Asim Bhalerao told Aquatech Online that since a previous interview, Fluid Robotics has entered into key partnerships to “scale up its disease detection program”, with the All India Institute of Medical Sciences (AIIMS), India and the National Chemical Laboratory, India.

The wastewater surveillance programme is being expanded to North and South America, and also South East Asia.

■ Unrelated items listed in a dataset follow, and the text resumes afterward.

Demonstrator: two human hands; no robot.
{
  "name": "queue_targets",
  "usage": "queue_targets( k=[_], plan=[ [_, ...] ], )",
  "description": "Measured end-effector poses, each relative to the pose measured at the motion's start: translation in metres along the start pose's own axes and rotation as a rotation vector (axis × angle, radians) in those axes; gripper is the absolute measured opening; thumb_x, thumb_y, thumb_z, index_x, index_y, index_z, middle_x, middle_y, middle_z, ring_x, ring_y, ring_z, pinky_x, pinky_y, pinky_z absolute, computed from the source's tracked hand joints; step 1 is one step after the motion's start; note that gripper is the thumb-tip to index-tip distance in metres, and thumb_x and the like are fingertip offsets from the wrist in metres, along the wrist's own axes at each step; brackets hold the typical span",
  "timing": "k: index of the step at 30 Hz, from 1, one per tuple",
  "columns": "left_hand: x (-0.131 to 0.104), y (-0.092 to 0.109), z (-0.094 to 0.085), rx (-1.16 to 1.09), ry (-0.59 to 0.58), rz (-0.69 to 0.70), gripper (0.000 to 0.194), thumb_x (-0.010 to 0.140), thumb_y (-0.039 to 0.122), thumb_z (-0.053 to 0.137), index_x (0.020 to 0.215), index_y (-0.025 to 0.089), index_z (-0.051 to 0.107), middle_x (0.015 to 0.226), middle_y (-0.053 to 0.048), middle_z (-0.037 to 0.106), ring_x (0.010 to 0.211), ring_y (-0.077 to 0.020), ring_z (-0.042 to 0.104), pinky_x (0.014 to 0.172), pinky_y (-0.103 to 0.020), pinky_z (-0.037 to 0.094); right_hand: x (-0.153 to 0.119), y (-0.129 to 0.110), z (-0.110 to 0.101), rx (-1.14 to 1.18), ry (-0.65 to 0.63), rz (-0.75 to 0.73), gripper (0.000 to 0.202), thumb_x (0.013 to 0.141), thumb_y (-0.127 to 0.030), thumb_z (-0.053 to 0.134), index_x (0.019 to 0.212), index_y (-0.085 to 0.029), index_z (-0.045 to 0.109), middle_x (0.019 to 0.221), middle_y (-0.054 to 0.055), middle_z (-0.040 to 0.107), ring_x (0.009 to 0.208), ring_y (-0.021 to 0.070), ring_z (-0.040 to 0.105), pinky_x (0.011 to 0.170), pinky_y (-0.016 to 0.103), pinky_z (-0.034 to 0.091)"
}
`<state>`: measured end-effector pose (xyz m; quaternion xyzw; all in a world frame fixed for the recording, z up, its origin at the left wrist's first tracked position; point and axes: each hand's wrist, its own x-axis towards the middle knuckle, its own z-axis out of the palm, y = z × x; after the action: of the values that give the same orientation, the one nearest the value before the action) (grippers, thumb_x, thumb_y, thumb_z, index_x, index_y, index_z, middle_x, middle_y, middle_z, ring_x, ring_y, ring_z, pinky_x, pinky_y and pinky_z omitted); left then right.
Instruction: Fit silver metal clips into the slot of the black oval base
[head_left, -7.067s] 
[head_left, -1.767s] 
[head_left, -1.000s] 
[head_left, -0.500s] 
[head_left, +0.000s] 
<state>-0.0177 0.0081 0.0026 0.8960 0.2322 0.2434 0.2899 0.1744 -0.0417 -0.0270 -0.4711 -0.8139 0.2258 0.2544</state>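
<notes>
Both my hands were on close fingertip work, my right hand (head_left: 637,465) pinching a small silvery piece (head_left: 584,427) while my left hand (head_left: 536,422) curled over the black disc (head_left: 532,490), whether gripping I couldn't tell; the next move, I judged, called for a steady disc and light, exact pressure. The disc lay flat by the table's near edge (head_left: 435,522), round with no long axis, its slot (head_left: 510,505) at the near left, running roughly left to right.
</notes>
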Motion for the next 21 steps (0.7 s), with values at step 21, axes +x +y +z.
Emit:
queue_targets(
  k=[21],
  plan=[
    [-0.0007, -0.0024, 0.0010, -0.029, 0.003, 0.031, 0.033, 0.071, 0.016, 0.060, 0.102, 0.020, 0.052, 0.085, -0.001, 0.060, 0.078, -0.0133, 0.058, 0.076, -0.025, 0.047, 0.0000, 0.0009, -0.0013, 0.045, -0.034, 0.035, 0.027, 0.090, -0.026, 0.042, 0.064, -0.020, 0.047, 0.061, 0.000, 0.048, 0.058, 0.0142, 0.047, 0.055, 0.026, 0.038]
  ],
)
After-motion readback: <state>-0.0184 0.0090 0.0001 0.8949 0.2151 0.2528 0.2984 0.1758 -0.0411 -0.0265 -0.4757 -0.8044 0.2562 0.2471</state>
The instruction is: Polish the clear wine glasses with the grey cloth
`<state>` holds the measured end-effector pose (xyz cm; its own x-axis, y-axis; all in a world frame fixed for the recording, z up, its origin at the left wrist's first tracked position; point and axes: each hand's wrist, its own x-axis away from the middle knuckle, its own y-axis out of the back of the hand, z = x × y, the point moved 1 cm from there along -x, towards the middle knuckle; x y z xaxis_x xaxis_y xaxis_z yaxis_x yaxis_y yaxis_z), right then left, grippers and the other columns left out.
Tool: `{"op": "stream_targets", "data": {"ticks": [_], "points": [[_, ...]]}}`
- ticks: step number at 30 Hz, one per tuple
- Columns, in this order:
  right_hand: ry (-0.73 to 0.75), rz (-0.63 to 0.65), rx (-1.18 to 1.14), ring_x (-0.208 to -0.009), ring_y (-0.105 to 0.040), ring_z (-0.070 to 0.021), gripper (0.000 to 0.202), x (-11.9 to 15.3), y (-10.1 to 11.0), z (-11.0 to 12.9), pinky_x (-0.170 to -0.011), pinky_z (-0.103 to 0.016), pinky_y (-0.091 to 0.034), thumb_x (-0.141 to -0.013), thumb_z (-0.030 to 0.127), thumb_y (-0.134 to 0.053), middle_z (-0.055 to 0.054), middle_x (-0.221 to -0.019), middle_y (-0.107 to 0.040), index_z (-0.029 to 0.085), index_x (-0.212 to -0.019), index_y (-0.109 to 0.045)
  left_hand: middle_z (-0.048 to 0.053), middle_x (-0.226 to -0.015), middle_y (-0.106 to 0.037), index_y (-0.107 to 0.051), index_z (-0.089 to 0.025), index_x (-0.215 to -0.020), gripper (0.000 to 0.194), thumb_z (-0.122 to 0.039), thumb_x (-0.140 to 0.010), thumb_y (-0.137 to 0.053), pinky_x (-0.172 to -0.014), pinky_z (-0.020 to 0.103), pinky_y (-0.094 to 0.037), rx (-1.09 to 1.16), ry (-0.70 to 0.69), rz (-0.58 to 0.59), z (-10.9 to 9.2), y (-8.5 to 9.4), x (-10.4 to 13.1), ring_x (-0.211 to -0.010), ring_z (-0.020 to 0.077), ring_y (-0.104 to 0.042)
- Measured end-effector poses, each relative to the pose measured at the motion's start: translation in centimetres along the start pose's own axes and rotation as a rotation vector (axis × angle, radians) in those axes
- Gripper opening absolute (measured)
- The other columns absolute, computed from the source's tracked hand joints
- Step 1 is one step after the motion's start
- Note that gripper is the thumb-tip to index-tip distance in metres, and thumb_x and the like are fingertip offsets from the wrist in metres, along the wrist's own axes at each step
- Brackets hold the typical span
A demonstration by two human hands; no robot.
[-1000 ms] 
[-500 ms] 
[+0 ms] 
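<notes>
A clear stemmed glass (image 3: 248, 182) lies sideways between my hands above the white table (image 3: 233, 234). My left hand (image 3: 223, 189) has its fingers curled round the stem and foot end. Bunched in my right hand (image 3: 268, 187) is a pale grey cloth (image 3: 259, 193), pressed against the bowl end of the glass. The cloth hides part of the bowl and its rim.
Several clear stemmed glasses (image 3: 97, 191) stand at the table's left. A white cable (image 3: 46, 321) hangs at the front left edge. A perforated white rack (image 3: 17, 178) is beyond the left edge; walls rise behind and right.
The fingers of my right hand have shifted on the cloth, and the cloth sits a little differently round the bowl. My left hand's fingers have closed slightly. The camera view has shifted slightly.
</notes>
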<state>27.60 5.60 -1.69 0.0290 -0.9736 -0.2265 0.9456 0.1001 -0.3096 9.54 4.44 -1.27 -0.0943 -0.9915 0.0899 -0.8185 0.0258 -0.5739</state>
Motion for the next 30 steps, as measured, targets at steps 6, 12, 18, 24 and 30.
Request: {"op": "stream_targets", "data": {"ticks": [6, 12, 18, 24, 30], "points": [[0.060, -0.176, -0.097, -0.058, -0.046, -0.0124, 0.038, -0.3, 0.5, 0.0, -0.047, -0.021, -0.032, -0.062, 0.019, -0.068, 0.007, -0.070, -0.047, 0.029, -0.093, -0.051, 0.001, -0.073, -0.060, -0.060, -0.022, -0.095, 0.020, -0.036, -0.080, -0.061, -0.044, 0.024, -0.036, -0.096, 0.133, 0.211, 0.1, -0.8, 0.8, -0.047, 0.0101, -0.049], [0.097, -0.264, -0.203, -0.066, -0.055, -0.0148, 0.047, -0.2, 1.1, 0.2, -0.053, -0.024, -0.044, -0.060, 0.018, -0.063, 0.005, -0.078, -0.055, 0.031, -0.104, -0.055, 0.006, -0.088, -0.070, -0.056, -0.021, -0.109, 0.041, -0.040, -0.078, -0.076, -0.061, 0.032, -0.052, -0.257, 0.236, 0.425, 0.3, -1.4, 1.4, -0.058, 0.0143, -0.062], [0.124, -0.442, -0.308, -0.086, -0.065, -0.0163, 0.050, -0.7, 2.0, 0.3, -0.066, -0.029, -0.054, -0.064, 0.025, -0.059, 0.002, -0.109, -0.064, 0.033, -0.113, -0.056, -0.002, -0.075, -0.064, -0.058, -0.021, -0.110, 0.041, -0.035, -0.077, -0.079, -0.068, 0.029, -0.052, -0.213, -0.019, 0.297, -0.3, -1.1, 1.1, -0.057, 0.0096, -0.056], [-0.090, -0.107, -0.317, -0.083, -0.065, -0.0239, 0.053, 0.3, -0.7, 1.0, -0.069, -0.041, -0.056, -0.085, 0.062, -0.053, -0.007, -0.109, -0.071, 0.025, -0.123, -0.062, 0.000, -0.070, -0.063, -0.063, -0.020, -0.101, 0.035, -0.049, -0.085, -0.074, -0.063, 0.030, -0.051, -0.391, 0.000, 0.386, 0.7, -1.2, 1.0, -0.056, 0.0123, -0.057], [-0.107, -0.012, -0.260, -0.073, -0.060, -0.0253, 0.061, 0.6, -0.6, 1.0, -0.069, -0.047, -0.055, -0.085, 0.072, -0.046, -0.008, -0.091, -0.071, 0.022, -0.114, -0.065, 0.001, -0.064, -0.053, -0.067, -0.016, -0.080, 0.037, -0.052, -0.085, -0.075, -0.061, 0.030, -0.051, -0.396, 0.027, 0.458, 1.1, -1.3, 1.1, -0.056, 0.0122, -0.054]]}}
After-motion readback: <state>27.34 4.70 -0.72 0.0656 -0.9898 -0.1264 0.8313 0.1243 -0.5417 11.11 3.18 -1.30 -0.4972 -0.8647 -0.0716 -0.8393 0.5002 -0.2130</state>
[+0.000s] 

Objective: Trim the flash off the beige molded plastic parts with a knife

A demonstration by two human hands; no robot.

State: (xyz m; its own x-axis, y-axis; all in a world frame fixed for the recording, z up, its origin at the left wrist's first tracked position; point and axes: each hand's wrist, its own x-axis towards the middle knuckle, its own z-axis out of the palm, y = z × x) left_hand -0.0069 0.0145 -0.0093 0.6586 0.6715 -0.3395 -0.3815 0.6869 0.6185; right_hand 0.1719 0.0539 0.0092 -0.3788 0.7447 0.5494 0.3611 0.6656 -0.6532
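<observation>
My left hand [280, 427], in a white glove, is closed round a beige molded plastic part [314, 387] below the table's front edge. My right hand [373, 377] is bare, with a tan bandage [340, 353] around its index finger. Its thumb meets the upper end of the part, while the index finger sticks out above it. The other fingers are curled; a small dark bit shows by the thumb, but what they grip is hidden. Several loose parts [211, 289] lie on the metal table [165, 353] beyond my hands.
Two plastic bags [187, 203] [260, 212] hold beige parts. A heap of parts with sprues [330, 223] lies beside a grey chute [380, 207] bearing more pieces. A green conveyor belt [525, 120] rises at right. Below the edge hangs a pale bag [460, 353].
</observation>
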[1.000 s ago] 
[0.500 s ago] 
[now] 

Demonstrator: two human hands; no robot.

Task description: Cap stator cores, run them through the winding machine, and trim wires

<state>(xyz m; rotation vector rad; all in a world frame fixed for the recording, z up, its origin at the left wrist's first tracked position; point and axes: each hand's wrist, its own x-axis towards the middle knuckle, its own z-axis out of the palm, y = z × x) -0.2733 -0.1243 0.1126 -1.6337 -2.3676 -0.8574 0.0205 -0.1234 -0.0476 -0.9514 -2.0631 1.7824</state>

Discussions are underway with investors to fundraise the international scale-up.

Nuron: Real-time visibility of sewer operational events

British start-up nuron is commercialising and scaling up a fibre technology that acts like a human nervous system but for sewers.

The company secured £2 million in investment, loans and grants to deliver a pilot project in Northumbrian Water’s sewer network.

Since then, the company has gone on to raise another £1 million to implement the learnings from the pilot and scale up the technology for commercial deployment.

As part of the pilot project the technology was deployed into a live operational sewer (grades one - five) and monitored continuously and in real time. It is the first time that flow, depth, temperature and other operational parameters have been monitored on a linear basis inside sewer pipes.

“Since the pilot, the company has been developing and refining its algorithms in its full-scale test bed at the University of Sheffield.”

Nuron told Aquatech Online: “The system provided real-time visibility of operational events such as blockages, infiltration and inflow events; vital insight to enable a shift to proactive operations. It also provided real-time data of flow and depth to enable detailed analysis of sewer performance, potentially transformational for design, maintenance and upgrade planning.”

Since the pilot, the company said it has been developing and refining its algorithms in its full-scale test bed at the University of Sheffield. The company is now focused eyeing up the smart cities markets in North America and is expecting to close its first full scale development by the end of 2022.

StormHarvester: Forging smarter sewers and networks

Belfast-based company StormHarvester has developed a solution using machine learning, hyperlocal rainfall prediction and forecasting tools to monitor and control water and wastewater networks.

The company was founded in 2012 and is led by co-founder Brian Maloney, an experienced drainage engineer, whose passion is for machine learning and AI in the water space.

In 2019, StormHarvester was awarded £2 million from the Green Angel Syndicate and has been further backed by venture capitalist investment.

“In three months, StormHarvester’s Intelligent Sewer Suite detected over 60 early blockage formations in real time.”

The firm has developed a solution called Intelligent Sewer Suite (ISS), which it deployed in the Summer of 2020 to provide real-time level predictions and alerts on early blockage formations for the sewer network of the city of Bath.

Current StormHarvester clients three major UK water utilities: Wessex, Northumbrian, NI Water - all of which are working with the company on AI and predictive engagements in wastewater.

Internationally, the company has partnered with WAVIN, an industry leading Dutch drainage company, on smart water network management in storm tanks.

Speaking to Aquatech Online, the company said: “In three months, StormHarvester’s Intelligent Sewer Suite detected over 60 early blockage formations in real time, at least two of which Wessex Water told us were likely to have caused significant pollution incidents (CAT 3 or worse) if it was not for these alerts. Over 60 telemetry and sensor faults were also detected in real time.”